Oui, j’ai beaucoup appris, comme une sorte de stage intensif ! Cela m’a donné l’envie de refaire ce genre de films spectaculaires et puis ça m’a ramené à l’essentiel. Quand le confinement est arrivé, nous avions achevé la prépa d’Astérix. Tout s’est arrêté et pendant plusieurs mois, durant lesquels j’ai écrit « Lui » mon film précédent que j’ai tourné dès que ça a été possible. Mais en fait, j’ai tourné « Lui » comme j’avais imaginé tourner « Astérix » ! Jusqu’ici, je mettais en scène mes films comme on fait ses courses dans un supermarché : en remplissant mon caddie de plein de choses pour ne manquer de rien au moment du montage. Ça veut dire multiplier les axes en me couvrant au maximum, en choppant le plus de choses possibles chez mes comédiens.

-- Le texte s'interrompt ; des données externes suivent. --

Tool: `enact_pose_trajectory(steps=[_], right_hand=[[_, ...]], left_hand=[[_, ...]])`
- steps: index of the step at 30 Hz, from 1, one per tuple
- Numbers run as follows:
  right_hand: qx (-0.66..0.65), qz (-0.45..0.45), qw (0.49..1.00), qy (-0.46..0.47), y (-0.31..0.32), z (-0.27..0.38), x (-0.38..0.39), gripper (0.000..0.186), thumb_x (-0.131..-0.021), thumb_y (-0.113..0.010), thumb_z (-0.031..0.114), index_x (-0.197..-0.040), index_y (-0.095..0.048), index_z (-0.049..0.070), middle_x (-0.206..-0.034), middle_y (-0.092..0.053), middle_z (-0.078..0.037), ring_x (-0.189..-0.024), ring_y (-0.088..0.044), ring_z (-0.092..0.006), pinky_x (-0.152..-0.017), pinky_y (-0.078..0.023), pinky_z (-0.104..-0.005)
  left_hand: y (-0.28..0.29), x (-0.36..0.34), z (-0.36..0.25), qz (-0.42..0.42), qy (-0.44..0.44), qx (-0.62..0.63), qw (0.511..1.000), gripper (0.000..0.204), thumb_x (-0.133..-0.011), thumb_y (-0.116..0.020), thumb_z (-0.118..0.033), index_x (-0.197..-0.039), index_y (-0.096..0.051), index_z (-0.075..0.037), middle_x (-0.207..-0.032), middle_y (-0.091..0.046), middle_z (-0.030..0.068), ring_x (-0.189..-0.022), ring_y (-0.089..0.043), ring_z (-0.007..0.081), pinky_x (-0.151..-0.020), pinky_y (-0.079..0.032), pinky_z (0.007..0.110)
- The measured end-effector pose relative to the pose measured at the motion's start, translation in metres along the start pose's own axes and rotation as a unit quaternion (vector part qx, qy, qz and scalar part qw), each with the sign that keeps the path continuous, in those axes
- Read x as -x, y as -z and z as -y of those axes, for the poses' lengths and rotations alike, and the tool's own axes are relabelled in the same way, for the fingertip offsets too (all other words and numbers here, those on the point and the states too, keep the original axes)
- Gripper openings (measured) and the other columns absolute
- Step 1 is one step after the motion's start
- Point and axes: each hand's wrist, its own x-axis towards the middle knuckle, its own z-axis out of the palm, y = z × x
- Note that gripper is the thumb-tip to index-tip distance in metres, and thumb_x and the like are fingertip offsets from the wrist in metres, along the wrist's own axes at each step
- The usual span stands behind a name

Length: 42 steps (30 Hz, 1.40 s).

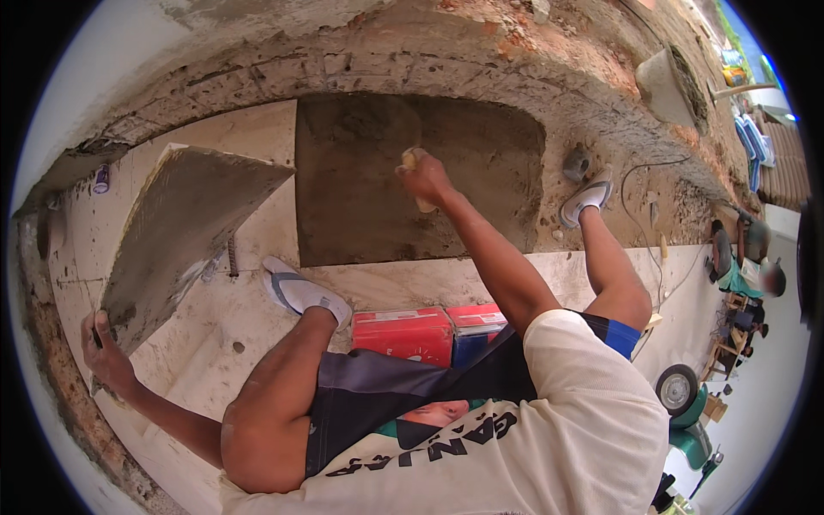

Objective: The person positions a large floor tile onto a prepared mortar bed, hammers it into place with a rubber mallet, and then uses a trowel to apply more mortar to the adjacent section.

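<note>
Two hands in view, both occupied: our right hand (427,178) is curled round one pale handle (426,205) over the mortar bed (360,206), and we can't tell what tool sits under it; our left hand (107,356) is pinched, thumb and fingers, on the lower edge of one big tile (180,236). That tile stands tilted left of the bed, its rough grey face turned toward us, upper right corner by the bed's left edge. One mortar bed, dark, damp-looking, roughly rectangular, between wall and feet. Two feet in sandals and socks: left foot (300,292) on pale floor tiles (268,225), right foot (588,197) on bare ground past the bed. Just beside the right foot, one grey pot (577,163); farther right, one thin cable (625,193). One ribbed rod (233,256) next to the tilted tile, one purple can (101,178) farther left. Two cartons, one red (402,335), one red and blue (475,318), side by side near our knees. Floor is dusty and stained; the wall (369,73) ahead is stripped to rough masonry along its base. One basin (665,90) upper right. Far right: one seated person (751,275), one green scooter (691,442), some wooden furniture (725,348).
</note>
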Motion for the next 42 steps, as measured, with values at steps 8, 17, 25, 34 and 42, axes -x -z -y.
enact_pose_trajectory(steps=[8,17,25,34,42], right_hand=[[0.015,0.127,0.992,-0.02,0.059,-0.056,-0.011,0.051,-0.08,-0.069,0.039,-0.115,-0.057,0.005,-0.099,-0.065,-0.019,-0.094,-0.062,-0.0333,-0.081,-0.047,-0.0405],[0.167,0.22,0.948,0.16,0.046,-0.015,-0.028,0.041,-0.087,-0.06,0.039,-0.113,-0.058,0.007,-0.105,-0.064,-0.02,-0.101,-0.059,-0.0393,-0.084,-0.046,-0.0454],[0.314,0.158,0.928,0.118,0.029,0.015,-0.052,0.042,-0.091,-0.054,0.042,-0.114,-0.06,0.007,-0.104,-0.065,-0.022,-0.098,-0.059,-0.0419,-0.084,-0.047,-0.0489],[0.348,0.143,0.906,0.191,0.036,0.002,-0.099,0.048,-0.089,-0.053,0.048,-0.104,-0.064,0.004,-0.099,-0.066,-0.023,-0.095,-0.06,-0.0431,-0.081,-0.048,-0.0506],[0.354,0.101,0.912,0.183,0.031,-0.002,-0.101,0.047,-0.09,-0.051,0.045,-0.106,-0.063,0.003,-0.101,-0.065,-0.023,-0.096,-0.061,-0.0411,-0.084,-0.048,-0.0499]], left_hand=[[0.005,0.004,0.008,0.007,0.01,0.03,0.999,0.044,-0.091,-0.062,-0.04,-0.104,-0.063,0.002,-0.101,-0.062,0.0082,-0.094,-0.056,0.0195,-0.085,-0.044,0.032],[0.003,0.005,0.011,0.011,-0.015,0.037,0.999,0.039,-0.092,-0.062,-0.036,-0.103,-0.063,0.001,-0.1,-0.061,0.0059,-0.092,-0.054,0.0163,-0.085,-0.043,0.029],[0.009,0.007,0.016,0.019,-0.022,0.041,0.999,0.037,-0.093,-0.062,-0.033,-0.104,-0.063,0.002,-0.1,-0.061,0.0055,-0.093,-0.054,0.0157,-0.085,-0.044,0.028],[0.011,0.009,0.021,0.018,0.008,0.048,0.999,0.041,-0.093,-0.062,-0.034,-0.11,-0.061,0.003,-0.104,-0.061,0.0064,-0.095,-0.055,0.0163,-0.083,-0.045,0.028],[0.009,0.007,0.018,-0.001,-0.019,-0.029,0.999,0.039,-0.094,-0.061,-0.033,-0.108,-0.062,0.003,-0.101,-0.059,0.0057,-0.092,-0.053,0.0151,-0.082,-0.044,0.027]])
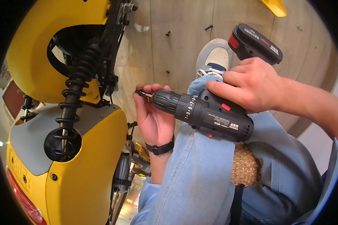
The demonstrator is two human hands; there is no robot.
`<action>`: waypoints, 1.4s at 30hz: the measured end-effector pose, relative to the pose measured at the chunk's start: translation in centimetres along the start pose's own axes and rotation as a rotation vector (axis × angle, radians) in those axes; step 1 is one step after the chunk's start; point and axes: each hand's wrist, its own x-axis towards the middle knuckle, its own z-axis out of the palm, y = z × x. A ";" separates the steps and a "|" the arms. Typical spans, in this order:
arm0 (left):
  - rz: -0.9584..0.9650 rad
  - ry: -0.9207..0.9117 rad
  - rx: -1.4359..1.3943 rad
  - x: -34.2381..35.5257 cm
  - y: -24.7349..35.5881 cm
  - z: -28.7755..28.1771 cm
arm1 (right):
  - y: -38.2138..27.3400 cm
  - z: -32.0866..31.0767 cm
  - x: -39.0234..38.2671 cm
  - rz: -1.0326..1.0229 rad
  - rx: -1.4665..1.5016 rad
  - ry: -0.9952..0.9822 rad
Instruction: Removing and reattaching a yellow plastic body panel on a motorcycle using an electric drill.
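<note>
A black cordless drill (219, 118) lies across in front of me, its chuck pointing left and its body over my jeans. My right hand (257, 86) is wrapped round its handle, with the battery pack (255, 43) sticking out beyond the fist. From the chuck a short silver bit (147, 94) reaches to a small black screw (139, 92) at its tip. The thumb and fingers of my left hand (157, 122) pinch that screw, while the palm sits open below the chuck. The fingers partly hide the screw.
At left stands a yellow scooter-like vehicle body (90, 168) with a grey panel, a red light (24, 197) and a black coil-spring shock absorber (73, 88). Black screws (168, 33) lie scattered on the wooden floor (184, 22). A yellow part (276, 7) lies at the far right.
</note>
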 end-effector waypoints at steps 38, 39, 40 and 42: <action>0.454 0.534 0.756 0.8 3.2 -0.7 | -1.2 13.4 9.6 -0.005 0.239 0.165; 0.453 0.532 0.757 0.8 3.1 -0.6 | -1.2 13.4 9.6 -0.004 0.239 0.167; 0.461 0.538 0.743 0.9 3.0 -0.4 | -1.2 13.4 9.6 -0.007 0.237 0.172; 0.469 0.541 0.731 0.9 2.9 -0.3 | -1.3 13.3 9.7 -0.009 0.234 0.178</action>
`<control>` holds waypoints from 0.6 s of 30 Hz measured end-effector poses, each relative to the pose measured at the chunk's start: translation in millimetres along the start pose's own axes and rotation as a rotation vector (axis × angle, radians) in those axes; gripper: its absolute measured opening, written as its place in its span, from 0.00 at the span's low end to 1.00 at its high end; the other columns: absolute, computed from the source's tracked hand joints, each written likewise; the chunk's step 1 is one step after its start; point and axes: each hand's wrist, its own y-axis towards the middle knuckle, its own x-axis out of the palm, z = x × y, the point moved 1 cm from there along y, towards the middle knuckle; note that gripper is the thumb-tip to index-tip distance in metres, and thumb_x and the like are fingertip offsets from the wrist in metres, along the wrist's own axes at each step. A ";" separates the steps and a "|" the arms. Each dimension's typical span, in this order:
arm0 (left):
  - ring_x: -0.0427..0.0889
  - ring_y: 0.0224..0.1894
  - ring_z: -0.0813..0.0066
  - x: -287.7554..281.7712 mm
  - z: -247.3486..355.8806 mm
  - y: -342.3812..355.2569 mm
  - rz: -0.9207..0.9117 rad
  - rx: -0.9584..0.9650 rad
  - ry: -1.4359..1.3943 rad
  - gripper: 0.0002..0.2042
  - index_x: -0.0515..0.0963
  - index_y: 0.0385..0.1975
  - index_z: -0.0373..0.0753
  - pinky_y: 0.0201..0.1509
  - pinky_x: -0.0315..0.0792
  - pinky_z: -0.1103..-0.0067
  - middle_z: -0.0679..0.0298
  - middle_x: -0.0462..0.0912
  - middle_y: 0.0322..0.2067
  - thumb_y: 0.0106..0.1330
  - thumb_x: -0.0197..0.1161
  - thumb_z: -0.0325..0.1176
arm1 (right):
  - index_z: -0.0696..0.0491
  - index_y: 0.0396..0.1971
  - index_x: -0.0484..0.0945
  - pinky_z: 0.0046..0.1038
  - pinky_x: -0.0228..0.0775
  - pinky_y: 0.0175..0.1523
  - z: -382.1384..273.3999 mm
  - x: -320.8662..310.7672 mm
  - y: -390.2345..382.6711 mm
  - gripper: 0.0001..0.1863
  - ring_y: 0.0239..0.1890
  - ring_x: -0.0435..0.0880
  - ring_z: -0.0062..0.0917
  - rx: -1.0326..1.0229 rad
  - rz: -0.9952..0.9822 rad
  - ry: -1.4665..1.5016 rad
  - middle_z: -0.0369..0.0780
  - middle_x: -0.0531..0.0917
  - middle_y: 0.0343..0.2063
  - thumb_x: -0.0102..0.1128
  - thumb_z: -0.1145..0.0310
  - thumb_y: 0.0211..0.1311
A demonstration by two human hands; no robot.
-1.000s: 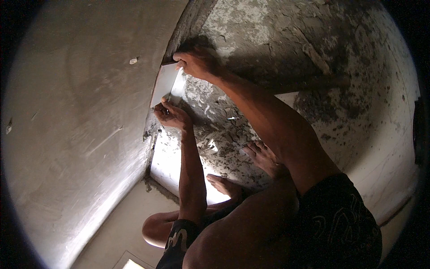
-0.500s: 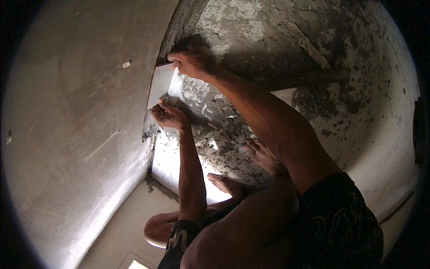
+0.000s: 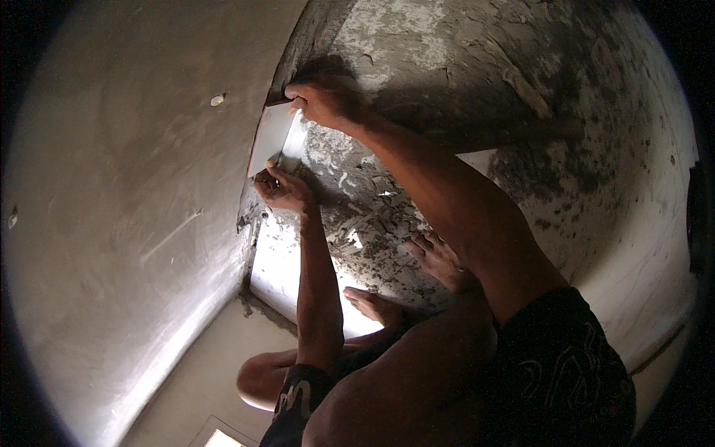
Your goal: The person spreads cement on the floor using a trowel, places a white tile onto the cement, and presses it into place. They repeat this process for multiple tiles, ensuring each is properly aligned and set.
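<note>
A narrow white tile piece (image 3: 269,138) with a dark top edge stands along the plastered wall's edge at upper centre. My right hand (image 3: 320,104) has its curled fingers on the upper end of the tile. At the lower end, my left hand (image 3: 287,190) grips the edge, thumb up and fingers bent. Grey, crumbly mortar (image 3: 350,238) and pale patches spread beside and below both hands. My two bare feet (image 3: 439,261) rest on this dirty surface below my right forearm.
A grey plastered wall (image 3: 126,149) fills the left side. A long dark bar-like shape (image 3: 536,132) lies across the rough surface at right, below a strip of loose debris (image 3: 525,89). A pale, smooth surface (image 3: 194,380) with a bright square lies at lower left.
</note>
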 end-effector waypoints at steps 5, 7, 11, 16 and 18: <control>0.71 0.29 0.78 -0.6 15.3 -4.7 -0.004 0.032 0.118 0.12 0.72 0.30 0.32 0.35 0.69 0.79 0.64 0.77 0.26 0.72 0.61 0.33 | 0.55 0.33 0.79 0.38 0.72 0.36 4.3 3.3 -3.9 0.04 0.31 0.83 0.39 -0.049 0.087 0.050 0.44 0.85 0.29 0.62 0.72 0.59; 0.71 0.29 0.78 -1.4 18.5 -3.6 0.010 0.030 0.182 0.12 0.71 0.28 0.33 0.35 0.68 0.79 0.65 0.77 0.26 0.72 0.60 0.32 | 0.53 0.38 0.82 0.37 0.74 0.41 0.9 1.0 -3.1 0.08 0.35 0.84 0.40 0.030 0.012 0.023 0.45 0.85 0.33 0.63 0.70 0.59; 0.67 0.29 0.80 10.2 11.5 -4.8 0.000 -0.043 -0.035 0.13 0.68 0.27 0.34 0.36 0.66 0.80 0.67 0.72 0.24 0.72 0.60 0.32 | 0.52 0.44 0.83 0.37 0.75 0.50 4.6 -8.6 -0.2 0.13 0.44 0.84 0.42 0.075 -0.041 -0.059 0.44 0.86 0.40 0.64 0.66 0.61; 0.64 0.30 0.81 -8.5 8.5 -1.2 0.064 -0.028 -0.028 0.12 0.67 0.26 0.35 0.36 0.66 0.81 0.69 0.68 0.24 0.72 0.60 0.30 | 0.51 0.43 0.84 0.38 0.76 0.47 -11.7 -3.6 -0.5 0.13 0.42 0.84 0.43 -0.008 -0.028 -0.115 0.45 0.86 0.40 0.64 0.62 0.62; 0.64 0.28 0.83 4.4 17.6 -0.3 0.076 -0.063 -0.134 0.12 0.68 0.25 0.36 0.33 0.65 0.82 0.70 0.69 0.22 0.71 0.60 0.29 | 0.51 0.42 0.84 0.38 0.76 0.47 8.5 -0.3 3.3 0.13 0.42 0.84 0.44 -0.027 0.023 -0.106 0.46 0.86 0.40 0.65 0.61 0.61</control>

Là, avec un film aussi énorme que celui-là, j’ai su que ce ne serait pas possible, ne serait-ce qu’en fonction du temps de tournage dont nous disposions et de la masse de choses à accomplir. J’ai donc fait storyboarder chaque séquence avec à chaque fois un choix assumé de tournage : gros plan, plan large, plan séquence, découpage très précis, etc. Pour « Lui », j’ai appliqué ce principe en tournant avec une seule caméra et j’ai adoré ça ! Certains jours, j’avais 4 plans à faire et c’est tout. Le cadreur me demandait parfois si je souhaitais faire un contre-champ et je refusais ! En faisant cela ensuite sur « Astérix », je suis en fait allé à l’économie, sans me retrouver à la fin avec une masse infinie d’images à monter. Je me suis concentré sur mon point de vue, mon intention, ce que je voulais raconter.
Un mot aussi de la musique du film que vous avez confiée à Matthieu Chedid, alias M…
J’avais très envie de retravailler avec Matthieu, quelques années après « Ne le dis à personne » qui avait été une expérience dingue. Mais cette fois, je voulais lui demander une vraie bande originale, avec un thème à la Cosma, des mélodies, un orchestre symphonique. Une fois de plus, Matthieu a surpassé mes attentes en m’offrant une musique extraordinaire et une expérience humaine fabuleuse. Je me souviens d’une séance de travail chez lui, à la campagne, où je lui parle d’un air sifflé, façon « La chèvre », en commençant à déjeuner. A un moment, il se lève, attrape une de ses nombreuses guitares et, (connaissant l’animal par cœur !), je prends mon téléphone, je me mets à le filmer et il me sort le thème dont nous avions parlé une heure auparavant ! Alors ensuite, Matthieu a découvert l’ampleur du travail car L’Empire du Milieu est un film très musical. Il n’avait pas tout à fait intégré le fait qu’il faudrait aussi faire des musiques d’accompagnement, qu’il me faudrait un thème pour les romains, un thème pour les gaulois, un autre pour les chinois… Mais il a bossé comme un fou avec un gars de son équipe qui s’appelle Brad Thomas Ackley, qui lui a fait un travail d’arrangeur incroyable.
On le disait, vous arrivez au terme d’une aventure de cinéma de quatre ans et le film va sortir en étant très attendu. Comment vous sentez-vous ?
Épuisé mais très heureux ! Je suis fier de ce film qui ressemble à celui dont je rêvais. Durant ces années de préparation, ces mois de tournage puis de post-production, je n’ai rien lâché en faisant de mon mieux. Et je n’ai qu’une envie vis-à-vis de Pathé et mes producteurs, (Alain Attal, Ardavan Safaee et Yohan Baiada), qui ont mis beaucoup d’argent dans ce projet : je voudrais qu’ils s’y retrouvent au final. Enfin, j’espère de tout cœur que les spectateurs vont prendre du plaisir à voir cet Astérix, qu’ils vont rire, s’amuser devant le film. Ça, ça me rendrait vraiment heureux.